6月定例会を振り返って

7月3日城下のり子県議団長は、以下の声明を公表しました。

記者発表   

 2026年7月3日

日本共産党埼玉県議会議員団 団長 城下のり子

埼玉県議会6月定例会は、埼玉県令和8年度一般会計補正予算など13件の知事提出議案と、意見書・決議など20件の議員提出議案を可決・同意・承認して閉会しました。党県議団は知事提出議案にはすべて賛成し、意見書2件に反対しました。

一般会計補正予算第2号は、補正額55億1385万9千円で電力やLPガスの高騰分を医療機関や福祉施設に補助する、中東情勢の影響を受ける中小企業、農林水産業者等に対する価格高騰・供給不足への緊急支援、介護支援専門員の安全確保策などが盛り込まれました。
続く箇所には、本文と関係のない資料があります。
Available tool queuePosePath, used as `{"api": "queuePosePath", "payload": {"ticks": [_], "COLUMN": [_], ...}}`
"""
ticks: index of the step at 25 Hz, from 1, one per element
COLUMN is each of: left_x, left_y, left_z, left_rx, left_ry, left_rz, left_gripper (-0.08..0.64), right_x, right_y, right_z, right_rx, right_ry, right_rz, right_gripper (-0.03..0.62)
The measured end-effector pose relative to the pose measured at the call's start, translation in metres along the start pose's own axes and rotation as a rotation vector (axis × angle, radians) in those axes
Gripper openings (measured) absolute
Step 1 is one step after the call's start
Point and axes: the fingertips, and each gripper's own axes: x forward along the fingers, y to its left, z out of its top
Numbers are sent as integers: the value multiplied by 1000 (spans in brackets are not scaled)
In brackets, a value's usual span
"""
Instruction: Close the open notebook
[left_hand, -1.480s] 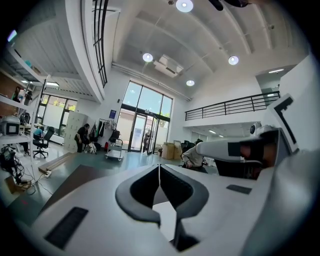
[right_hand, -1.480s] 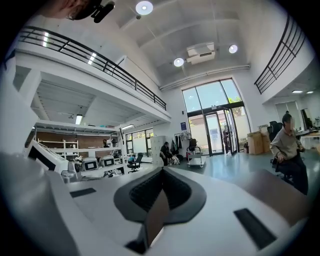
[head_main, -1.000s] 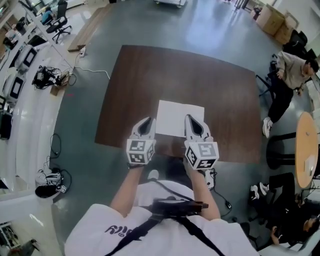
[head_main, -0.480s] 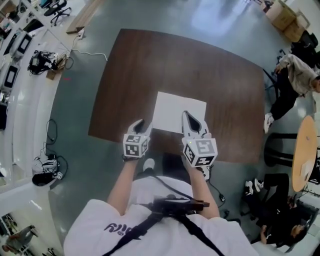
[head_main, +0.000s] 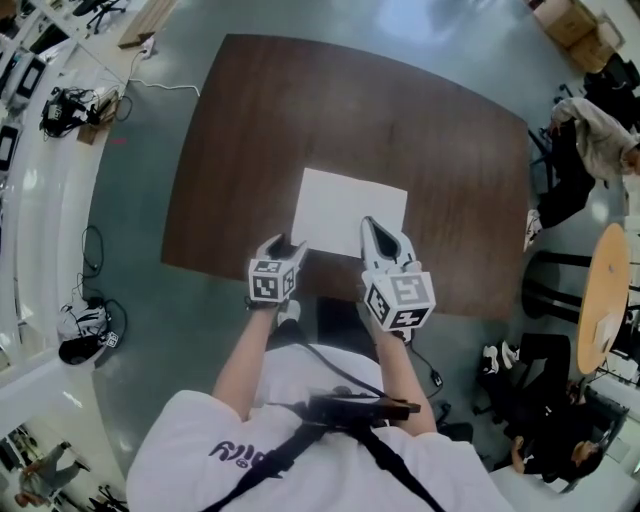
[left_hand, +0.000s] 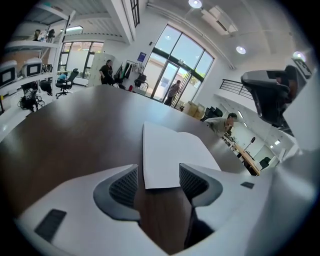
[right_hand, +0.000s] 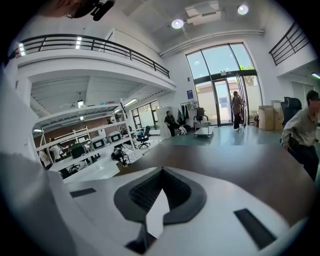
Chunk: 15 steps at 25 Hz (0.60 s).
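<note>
left gripper (head_main: 285, 245) jaws opening, white notebook (head_main: 345, 205) corner between them; right gripper (head_main: 373, 227) jaws together

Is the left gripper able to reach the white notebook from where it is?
Probably yes. The left gripper has its fingers opening, a near corner of the notebook shows right between them, and nothing on the table blocks the way.

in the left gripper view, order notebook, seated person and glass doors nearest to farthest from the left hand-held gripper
1. notebook: low centre, seen between the opening jaws of the left hand-held gripper.
2. seated person: right, past the table edge.
3. glass doors: centre, far back.
</note>
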Motion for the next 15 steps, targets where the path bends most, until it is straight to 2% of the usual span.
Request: {"api": "queuePosePath", "payload": {"ticks": [11, 15], "left_x": [31, 35], "left_y": [8, 9], "left_z": [-4, -7], "left_rx": [-15, 22], "left_ry": [29, 32], "left_rz": [48, 77], "left_gripper": [238, 236], "right_x": [-5, -8], "right_y": [-18, -24], "right_z": [-4, -5], "right_rx": [7, 9], "right_ry": [4, -2], "right_rz": [-16, -33], "right_gripper": [-10, -10]}}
党県議団は、評価するとともにさらなる拡充を一般質問で求めました。

県民の悲痛な声に「それは市町村」「それは国の責任」

城下県議は、党県議団が行ったアンケートの「夫婦二人で、介護保険と健康保険年金から引かれると、月17万ぐらいで、これでは1ヶ月暮らせません」などと悲痛な県民の声を紹介し、水道・下水道・国保税の負担軽減を求めました。また、「塗料がない。ビニールがない。養生テープもない。注文しても受け付けてくれない」との建設労働者の悲鳴を紹介し、休業給付や返済免除付き融資制度を提案しました。しかし、知事はいずれに対しても、「負担軽減は市町村が実施すべき」「国の措置がない」と国や市町村の仕事だと拒否しました。

困難な問題を抱える女性への支援に関する法律が施行され、3年目となります。しかし、県の取り組みは不十分です。城下県議は、24年までの3年間で少なくとも女性ホームレス対応件数が106件あったと指摘。そのほとんどが無料低額宿泊所を案内されています。金銭管理を強要するなどの不適切な無料低額宿泊所を挙げて、是正を求めました。県は不適切な事例は是正すると答えました。
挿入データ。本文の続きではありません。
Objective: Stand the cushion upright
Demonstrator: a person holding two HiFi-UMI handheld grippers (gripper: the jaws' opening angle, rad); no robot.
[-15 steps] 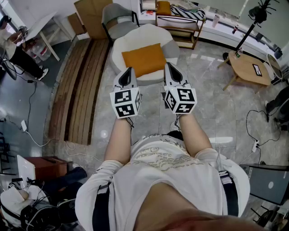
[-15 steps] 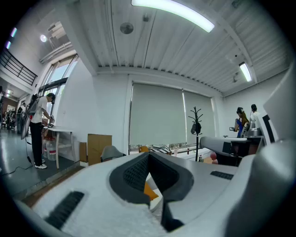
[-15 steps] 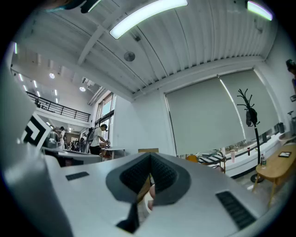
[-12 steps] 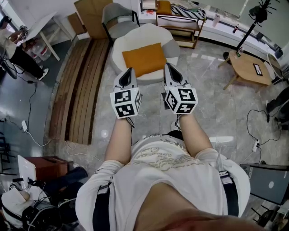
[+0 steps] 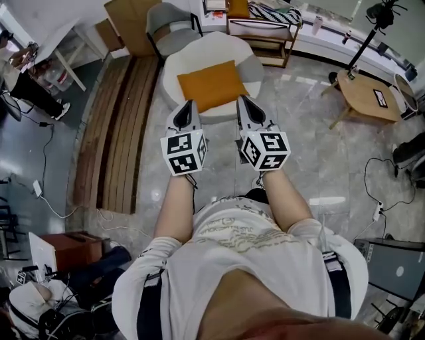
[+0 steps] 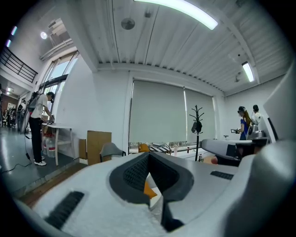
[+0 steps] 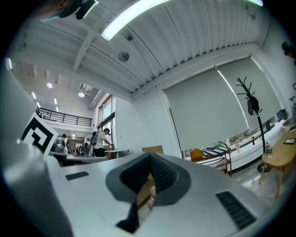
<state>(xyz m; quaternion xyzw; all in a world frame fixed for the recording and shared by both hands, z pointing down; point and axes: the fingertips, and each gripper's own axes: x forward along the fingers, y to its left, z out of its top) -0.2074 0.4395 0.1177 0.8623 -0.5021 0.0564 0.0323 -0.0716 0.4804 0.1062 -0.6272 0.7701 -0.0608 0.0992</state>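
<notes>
An orange cushion [image 5: 210,84] lies flat on a round white and grey seat [image 5: 247,54] ahead of me in the head view. My left gripper [image 5: 189,105] hovers over the seat's near left edge, jaws shut with nothing in them. My right gripper [image 5: 242,101] hangs at the cushion's near right corner, also shut and empty. Both point level toward the far wall. In the left gripper view a sliver of the orange cushion [image 6: 149,189] shows through the closed jaws [image 6: 149,157]. The right gripper view shows its shut jaws [image 7: 150,159] against the room.
A grey chair [image 5: 167,20] and a low shelf [image 5: 262,33] stand behind the seat. A wooden side table [image 5: 366,94] is at the right, wooden planks [image 5: 118,126] lie at the left. Cables run over the floor. A person [image 5: 26,83] stands by a white table far left.
The view has shifted slightly, so the seat and cushion sit a little higher in the head view. Both grippers have edged forward toward the cushion, still shut.
</notes>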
城下県議は、困難な女性は県の女性相談支援センターなどで対応すべきだが、スマホや通所を禁止しており、女性が入所を拒否しているとして、女性相談センターの周囲にアパートを借りる国のモデル事業を紹介。県に手を挙げるべきと求め、県は検討を約束しました。

川口でのケアマネ殺害事件にかかわって、補正予算でケアマネが複数で訪問制度予算が措置されました。城下県議はすでにある訪問介護士や看護師の複数訪問制度について、申請書類の簡素化や単価の増額を求め、県は検討をする旨答弁しました。

伊豆潮風館廃止問題の公聴会、再度実施

城下県議は廃止が検討されている伊豆潮風館の障害者公聴会について、オンライン視聴を傍聴扱いとしたことを批判。県は再度オンライン公聴会開催を検討すると答弁しました。

そのほか狭山茶の振興や上尾市の水上公園跡地問題など質問しました。

6月29日、埼玉県議会において、同志社国際高校の修学旅行の事故を受け、文教委員会では県立学校の、総務県民委員会では私立学校について、修学旅行における政治的中立に関する質疑が行われました。

文教委員会において諸井真英県議は「過去、沖縄のガマや普天間基地などを訪問しいている例が多数見受けられる。一方的な話だけを聞いて帰るということがないのか、県として確認しているか」と質問。県教委は「特に事故がなかった場合、報告を求めていない。ただ、修学旅行の教育内容が偏った教育内容とならないよう引き続き指導していく」と答弁しました。 

山﨑すなお県議は修学旅行の政治的中立が問題となっているが、大前提として『政治的教養は、教育上尊重されなければならない』という教育基本法14条1項を踏まえるべきと確認、県も同意しました。

党県議団は自民党提出の「自転車防犯登録の全国一元管理及びデジタル化の推進を求める意見書案」、「児童生徒一人一人の『学力の伸び』を把握する埼玉県方式の学力調査の全国導入を求める意見書案」2件に反対しました

防犯登録全国一元化は、歴史的・地域的なローカルルールの一元化は慎重を期すべきです。

また学力の伸びであろうと点数であろうと、全数調査を行えば競争を激化させ、現場に重い負担を押し付けるとして、埼玉県学力・学習状況調査はじめ、すべての全数学力テストの廃止を求める立場から反対しました。